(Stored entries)

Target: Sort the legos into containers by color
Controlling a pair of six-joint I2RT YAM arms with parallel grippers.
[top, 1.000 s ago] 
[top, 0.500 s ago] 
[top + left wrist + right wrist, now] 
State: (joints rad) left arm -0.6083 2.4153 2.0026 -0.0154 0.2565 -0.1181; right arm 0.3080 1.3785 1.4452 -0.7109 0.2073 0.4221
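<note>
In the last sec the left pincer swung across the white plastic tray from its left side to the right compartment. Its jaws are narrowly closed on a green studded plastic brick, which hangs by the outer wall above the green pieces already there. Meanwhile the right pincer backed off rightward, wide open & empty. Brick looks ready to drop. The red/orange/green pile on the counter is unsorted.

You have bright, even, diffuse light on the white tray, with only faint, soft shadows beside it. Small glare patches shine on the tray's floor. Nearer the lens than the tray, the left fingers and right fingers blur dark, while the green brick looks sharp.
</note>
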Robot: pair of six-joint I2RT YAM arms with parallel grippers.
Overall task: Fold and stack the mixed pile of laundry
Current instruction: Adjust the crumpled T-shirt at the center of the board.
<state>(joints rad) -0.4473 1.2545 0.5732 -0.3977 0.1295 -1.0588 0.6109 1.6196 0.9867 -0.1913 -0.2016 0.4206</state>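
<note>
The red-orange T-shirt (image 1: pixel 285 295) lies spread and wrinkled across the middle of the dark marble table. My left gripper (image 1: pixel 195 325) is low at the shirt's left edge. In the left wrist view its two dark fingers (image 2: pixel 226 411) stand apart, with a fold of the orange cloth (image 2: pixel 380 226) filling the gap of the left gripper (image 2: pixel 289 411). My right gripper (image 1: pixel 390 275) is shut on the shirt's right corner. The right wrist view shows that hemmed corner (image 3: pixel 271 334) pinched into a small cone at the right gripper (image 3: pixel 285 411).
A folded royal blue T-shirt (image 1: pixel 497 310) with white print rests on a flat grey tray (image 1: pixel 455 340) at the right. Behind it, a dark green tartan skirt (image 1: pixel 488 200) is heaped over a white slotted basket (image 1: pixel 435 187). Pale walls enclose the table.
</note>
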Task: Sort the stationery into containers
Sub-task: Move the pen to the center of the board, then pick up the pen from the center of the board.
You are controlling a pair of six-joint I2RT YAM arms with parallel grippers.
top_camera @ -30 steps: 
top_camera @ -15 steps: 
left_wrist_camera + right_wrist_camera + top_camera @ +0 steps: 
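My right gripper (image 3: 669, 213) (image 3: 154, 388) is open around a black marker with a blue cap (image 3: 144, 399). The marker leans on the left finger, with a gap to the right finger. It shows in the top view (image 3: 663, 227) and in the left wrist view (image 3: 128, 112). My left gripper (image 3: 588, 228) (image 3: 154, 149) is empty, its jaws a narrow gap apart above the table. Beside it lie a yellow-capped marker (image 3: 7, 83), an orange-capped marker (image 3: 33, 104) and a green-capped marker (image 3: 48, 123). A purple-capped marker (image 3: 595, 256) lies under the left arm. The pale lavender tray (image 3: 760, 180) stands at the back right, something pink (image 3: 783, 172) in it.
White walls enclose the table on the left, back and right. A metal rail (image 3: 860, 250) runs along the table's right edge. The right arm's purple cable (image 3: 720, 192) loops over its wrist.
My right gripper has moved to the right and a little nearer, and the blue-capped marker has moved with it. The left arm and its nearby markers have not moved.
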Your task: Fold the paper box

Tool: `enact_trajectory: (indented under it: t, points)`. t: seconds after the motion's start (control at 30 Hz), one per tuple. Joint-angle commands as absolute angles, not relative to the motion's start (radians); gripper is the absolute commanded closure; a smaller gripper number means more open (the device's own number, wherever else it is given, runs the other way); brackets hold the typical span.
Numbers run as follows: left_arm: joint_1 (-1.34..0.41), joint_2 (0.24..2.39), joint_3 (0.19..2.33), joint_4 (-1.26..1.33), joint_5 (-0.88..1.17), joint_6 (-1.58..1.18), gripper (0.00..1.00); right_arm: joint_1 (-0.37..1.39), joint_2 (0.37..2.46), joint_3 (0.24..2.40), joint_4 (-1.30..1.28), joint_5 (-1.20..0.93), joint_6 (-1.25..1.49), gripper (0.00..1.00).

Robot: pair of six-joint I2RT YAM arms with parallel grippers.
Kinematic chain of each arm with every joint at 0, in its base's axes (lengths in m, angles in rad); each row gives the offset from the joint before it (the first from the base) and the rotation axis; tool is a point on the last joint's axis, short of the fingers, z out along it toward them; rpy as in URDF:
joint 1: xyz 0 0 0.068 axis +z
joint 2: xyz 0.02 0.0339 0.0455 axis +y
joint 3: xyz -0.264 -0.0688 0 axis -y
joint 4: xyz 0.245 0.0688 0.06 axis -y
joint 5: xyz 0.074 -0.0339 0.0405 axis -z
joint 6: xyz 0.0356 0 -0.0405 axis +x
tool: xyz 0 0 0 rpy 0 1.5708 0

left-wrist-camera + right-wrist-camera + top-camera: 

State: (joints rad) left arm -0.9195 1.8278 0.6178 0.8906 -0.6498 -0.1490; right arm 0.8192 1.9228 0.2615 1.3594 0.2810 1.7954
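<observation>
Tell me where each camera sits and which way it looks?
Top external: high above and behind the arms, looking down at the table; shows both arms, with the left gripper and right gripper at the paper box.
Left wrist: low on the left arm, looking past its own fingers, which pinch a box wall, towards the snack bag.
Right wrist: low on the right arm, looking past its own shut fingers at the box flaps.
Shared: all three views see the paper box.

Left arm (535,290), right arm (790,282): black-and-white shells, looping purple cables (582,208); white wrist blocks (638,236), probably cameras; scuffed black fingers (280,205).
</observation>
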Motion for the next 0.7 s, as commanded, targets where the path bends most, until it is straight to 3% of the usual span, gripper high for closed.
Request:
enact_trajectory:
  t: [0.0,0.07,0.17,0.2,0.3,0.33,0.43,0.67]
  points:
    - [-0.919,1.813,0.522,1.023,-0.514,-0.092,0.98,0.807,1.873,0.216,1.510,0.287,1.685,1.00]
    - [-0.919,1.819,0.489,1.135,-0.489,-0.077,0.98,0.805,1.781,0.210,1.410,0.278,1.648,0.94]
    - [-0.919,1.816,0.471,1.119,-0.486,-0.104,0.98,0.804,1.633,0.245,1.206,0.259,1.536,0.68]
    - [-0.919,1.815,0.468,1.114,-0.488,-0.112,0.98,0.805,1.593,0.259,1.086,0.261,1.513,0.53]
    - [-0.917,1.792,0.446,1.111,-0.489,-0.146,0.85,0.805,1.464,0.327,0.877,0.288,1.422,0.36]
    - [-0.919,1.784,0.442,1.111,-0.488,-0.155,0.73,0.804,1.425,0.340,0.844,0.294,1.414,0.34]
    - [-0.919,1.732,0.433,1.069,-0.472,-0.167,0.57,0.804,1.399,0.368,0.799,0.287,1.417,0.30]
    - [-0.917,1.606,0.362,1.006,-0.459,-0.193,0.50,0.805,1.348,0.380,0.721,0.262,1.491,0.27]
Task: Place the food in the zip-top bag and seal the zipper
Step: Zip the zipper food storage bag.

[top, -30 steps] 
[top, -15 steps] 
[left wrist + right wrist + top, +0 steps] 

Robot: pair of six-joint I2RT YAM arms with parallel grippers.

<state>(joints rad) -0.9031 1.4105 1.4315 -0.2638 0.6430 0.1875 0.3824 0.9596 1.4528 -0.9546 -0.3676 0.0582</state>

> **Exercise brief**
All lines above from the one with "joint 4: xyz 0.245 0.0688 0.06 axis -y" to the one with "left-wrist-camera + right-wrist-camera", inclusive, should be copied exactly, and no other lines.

> **Answer for this exercise**
joint 4: xyz 0.245 0.0688 0.06 axis -y
joint 5: xyz 0.074 -0.0339 0.0405 axis -z
joint 6: xyz 0.0356 0 -0.0405 axis +x
tool: xyz 0 0 0 rpy 0 1.5708 0

left-wrist-camera + right-wrist-camera + top-camera: 

Nothing further is required by the exercise.